* PROBLEM STATEMENT *
Once the line with "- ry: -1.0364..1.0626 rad" is found in the entries below, repeat it and each following line exactly, up to and including the line with "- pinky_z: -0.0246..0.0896". Add no other lines.

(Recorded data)
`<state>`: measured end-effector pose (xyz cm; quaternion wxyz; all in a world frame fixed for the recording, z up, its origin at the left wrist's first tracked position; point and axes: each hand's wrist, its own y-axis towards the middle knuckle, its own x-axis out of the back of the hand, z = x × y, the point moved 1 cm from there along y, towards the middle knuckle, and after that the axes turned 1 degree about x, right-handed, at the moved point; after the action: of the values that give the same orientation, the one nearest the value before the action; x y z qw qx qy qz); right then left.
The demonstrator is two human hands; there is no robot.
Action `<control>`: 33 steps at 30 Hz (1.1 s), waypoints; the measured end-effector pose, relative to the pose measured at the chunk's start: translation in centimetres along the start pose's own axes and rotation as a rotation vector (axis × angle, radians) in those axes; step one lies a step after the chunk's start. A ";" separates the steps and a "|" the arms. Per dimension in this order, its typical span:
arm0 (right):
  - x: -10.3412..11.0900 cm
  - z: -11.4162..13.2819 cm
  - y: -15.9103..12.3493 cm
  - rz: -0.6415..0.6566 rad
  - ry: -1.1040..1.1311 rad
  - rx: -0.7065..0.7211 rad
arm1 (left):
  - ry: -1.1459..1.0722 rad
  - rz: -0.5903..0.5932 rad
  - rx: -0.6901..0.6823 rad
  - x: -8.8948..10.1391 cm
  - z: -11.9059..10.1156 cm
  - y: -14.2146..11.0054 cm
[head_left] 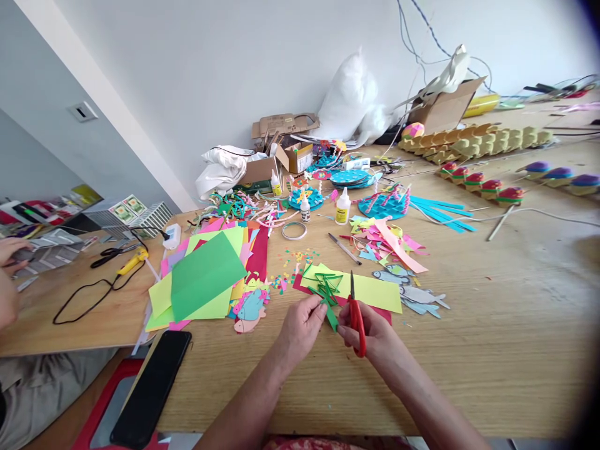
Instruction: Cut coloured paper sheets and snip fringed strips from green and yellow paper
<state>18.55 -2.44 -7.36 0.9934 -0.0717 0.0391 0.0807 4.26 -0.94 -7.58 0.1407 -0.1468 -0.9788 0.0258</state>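
My left hand [301, 326] pinches a short green paper strip [330, 317] between thumb and fingers. Red-handled scissors [357, 322] are in my right hand [377, 331], their dark blades pointing up and away from me, apart from the strip. The right fingertips are close to the strip's lower end; whether they touch it I cannot tell. Just beyond both hands, thin green paper slivers [324, 281] lie heaped on a yellow-green paper sheet [375, 292], which rests over a dark red sheet [385, 314].
Left stand stacked coloured papers [206, 275] and fish cutouts [250, 309]; a black phone [152, 387] lies at the front edge. Grey fish cutouts [424, 295], paper scraps [384, 240] and glue bottles [342, 207] are beyond. Another person's hand [10, 253] shows far left, near a glue gun [132, 261].
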 end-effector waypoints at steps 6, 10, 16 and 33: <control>0.1 0.7 0.3 -0.014 -0.049 0.041 | -0.099 0.115 -0.010 -0.5 -0.7 -0.6; 0.1 0.8 0.5 -0.013 -0.084 0.058 | -0.071 0.081 -0.005 -0.5 -0.9 -0.7; 0.0 -0.1 -0.7 0.117 -0.348 0.092 | -0.220 0.005 0.024 0.9 -1.6 -0.3; -0.4 -0.2 -2.1 0.212 -0.579 0.071 | -0.312 -0.003 0.061 1.2 -2.1 -0.5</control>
<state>18.48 -4.56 -7.23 0.9512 -0.0062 -0.2355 0.1995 3.64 -1.00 -5.17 -0.0086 -0.1350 -0.9877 0.0780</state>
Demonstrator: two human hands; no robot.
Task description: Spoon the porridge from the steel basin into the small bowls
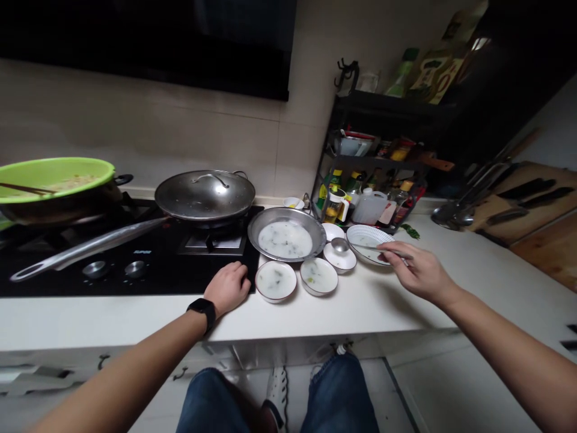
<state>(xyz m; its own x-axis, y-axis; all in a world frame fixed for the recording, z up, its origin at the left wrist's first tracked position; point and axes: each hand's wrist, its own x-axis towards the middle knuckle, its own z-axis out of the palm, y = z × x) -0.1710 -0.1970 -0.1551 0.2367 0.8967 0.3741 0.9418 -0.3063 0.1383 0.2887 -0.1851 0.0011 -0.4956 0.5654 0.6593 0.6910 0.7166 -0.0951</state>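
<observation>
A white worktop (135, 322) runs along a pale tiled wall (225, 138), with a black hob (166, 270) set in at the left. On the hob stand a lidded pan (205, 195) and a dark pot (67, 210) bearing a green basin (101, 174); a black rack (396, 103) of bottles rises at the back. The metal basin (253, 237), beside the hob, contains cloudy white liquid with dark flecks. 2 front bowls (276, 297) (319, 293) contain similar liquid. The person's right hand (421, 272) has its grip closed on the ladle (340, 245), whose shiny cup hangs over another small bowl (346, 263), near a patterned dish (360, 230). The left hand (229, 287) rests loosely curled at the hob's edge; its exact opening cannot be told.
</observation>
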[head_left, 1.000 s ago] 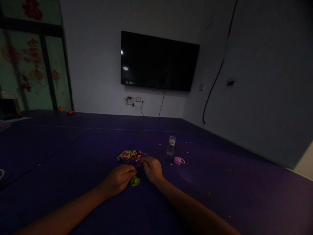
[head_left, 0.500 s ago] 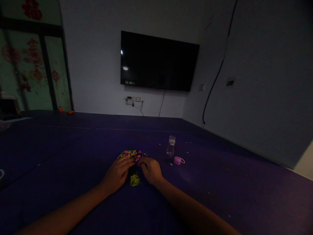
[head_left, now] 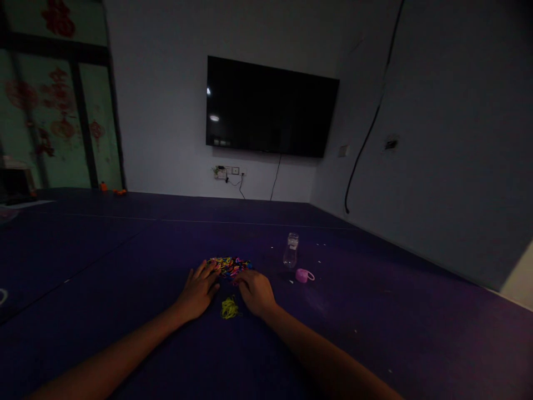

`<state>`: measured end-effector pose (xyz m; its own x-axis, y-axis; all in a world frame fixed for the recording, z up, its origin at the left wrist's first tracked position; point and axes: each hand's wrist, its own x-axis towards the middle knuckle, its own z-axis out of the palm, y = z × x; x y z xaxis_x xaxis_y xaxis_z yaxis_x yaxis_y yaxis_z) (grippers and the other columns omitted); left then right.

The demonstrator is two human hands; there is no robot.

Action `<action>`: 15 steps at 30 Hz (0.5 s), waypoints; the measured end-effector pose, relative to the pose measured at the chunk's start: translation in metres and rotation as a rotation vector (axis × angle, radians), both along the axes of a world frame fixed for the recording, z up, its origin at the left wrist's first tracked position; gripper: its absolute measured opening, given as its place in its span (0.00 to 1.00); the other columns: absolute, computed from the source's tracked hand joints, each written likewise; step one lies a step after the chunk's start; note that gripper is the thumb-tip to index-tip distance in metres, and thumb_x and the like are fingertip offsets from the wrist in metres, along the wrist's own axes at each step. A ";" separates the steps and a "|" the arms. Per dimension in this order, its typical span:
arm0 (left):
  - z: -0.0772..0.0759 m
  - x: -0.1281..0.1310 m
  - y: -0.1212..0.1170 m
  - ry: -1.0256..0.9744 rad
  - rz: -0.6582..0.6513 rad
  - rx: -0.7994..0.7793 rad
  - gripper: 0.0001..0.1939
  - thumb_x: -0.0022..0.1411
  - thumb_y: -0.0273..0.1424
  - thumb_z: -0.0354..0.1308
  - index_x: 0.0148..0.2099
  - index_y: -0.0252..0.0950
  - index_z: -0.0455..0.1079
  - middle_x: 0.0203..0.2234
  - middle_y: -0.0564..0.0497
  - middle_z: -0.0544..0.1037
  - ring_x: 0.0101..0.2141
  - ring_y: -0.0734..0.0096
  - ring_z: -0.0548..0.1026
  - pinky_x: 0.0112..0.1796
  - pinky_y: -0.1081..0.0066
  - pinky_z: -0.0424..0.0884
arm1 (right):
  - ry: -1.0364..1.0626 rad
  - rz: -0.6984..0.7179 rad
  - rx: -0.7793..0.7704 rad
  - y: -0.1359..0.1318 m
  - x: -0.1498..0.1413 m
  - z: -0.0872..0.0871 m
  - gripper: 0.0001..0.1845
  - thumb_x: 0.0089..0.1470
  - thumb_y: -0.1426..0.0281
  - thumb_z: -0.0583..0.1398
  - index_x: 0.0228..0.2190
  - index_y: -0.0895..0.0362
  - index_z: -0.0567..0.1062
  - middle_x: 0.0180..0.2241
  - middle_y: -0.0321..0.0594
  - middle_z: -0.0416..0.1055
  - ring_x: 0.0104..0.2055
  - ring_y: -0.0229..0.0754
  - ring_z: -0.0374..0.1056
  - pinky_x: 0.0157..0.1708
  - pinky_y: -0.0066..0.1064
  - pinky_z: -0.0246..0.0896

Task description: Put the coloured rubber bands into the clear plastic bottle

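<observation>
A heap of small multicoloured rubber bands (head_left: 230, 266) lies on the dark purple floor in front of me. My left hand (head_left: 198, 291) is at the heap's left edge, fingers spread and fingertips on the bands. At the heap's right edge is my right hand (head_left: 256, 291), its fingers bent and close together; whatever is between the fingertips is too small to make out. Between my wrists, nearer to me, sits a separate little pile of yellow-green rubber bands (head_left: 229, 308).
Right of the heap stands a clear bottle (head_left: 291, 251) without its lid. Beside it lies a pink cap with a loop (head_left: 303, 275). White scraps dot the purple floor (head_left: 333, 311). A television (head_left: 270, 108) hangs on the far wall.
My left hand has drawn back a little to the left and its fingers have spread, uncovering more of the heap. The right hand has hardly moved.
</observation>
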<state>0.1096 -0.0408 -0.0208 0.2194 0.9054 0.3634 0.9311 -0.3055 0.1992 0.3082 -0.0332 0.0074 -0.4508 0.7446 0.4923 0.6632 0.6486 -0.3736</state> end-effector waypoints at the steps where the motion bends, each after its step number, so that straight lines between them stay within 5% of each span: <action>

* SOLVED EXERCISE *
  - ry: -1.0364..1.0626 rad
  - rz: -0.6984..0.7179 rad
  - rx: -0.7793..0.7704 rad
  - y: -0.1359..0.1318 m
  - x: -0.1498..0.1413 m
  - z: -0.0872..0.0871 m
  - gripper: 0.0001..0.1845
  - thumb_x: 0.0089..0.1470
  - thumb_y: -0.1426..0.0281
  - thumb_z: -0.0583..0.1398
  - index_x: 0.0228..0.2190
  - index_y: -0.0895..0.0362
  - index_z: -0.0567..0.1062
  - middle_x: 0.0180..0.2241
  - middle_y: -0.0321..0.0594
  - middle_z: -0.0416..0.1055
  - ring_x: 0.0104..0.2055
  - ring_y: -0.0229..0.0754
  - ring_z: -0.0374..0.1056
  - pinky_x: 0.0157..0.1708
  - pinky_y: -0.0066..0.1064
  - pinky_z: -0.0246..0.0896

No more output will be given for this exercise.